_Your objective:_
Pull out every line of the listing below where "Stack" appears.

_Data block:_
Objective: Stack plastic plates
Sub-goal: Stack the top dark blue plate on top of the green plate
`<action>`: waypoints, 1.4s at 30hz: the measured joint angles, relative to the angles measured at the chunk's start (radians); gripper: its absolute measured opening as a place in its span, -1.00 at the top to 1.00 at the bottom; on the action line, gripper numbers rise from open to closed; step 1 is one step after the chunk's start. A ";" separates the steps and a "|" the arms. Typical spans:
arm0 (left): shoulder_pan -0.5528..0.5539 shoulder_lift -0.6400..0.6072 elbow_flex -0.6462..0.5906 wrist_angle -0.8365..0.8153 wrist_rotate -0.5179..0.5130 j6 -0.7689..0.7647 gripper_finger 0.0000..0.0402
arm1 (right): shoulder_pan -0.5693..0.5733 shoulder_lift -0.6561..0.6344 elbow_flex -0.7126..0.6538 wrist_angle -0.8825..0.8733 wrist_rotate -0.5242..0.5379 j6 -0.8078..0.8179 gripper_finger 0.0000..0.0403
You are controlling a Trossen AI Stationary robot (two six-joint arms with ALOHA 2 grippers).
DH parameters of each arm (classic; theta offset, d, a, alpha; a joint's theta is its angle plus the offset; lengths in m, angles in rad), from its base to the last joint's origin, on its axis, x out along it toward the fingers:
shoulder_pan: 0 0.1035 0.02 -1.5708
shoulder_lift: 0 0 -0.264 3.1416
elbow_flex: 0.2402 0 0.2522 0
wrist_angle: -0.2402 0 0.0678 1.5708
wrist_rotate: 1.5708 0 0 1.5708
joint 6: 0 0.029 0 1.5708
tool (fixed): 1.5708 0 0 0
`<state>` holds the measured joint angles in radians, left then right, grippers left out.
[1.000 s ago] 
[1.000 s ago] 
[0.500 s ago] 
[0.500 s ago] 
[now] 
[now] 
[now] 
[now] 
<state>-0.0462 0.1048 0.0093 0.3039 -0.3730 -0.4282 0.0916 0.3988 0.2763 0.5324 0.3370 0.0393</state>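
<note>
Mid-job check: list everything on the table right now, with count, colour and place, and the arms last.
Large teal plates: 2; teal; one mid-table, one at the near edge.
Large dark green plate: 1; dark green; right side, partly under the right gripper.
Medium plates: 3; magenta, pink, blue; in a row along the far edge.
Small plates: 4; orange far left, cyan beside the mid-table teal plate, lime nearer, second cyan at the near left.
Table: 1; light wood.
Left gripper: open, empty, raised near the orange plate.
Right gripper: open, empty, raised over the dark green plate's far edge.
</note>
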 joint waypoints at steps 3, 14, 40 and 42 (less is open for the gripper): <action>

_Answer to this exercise:_
Objective: Stack plastic plates
Sub-goal: Stack the top dark blue plate on top of the green plate

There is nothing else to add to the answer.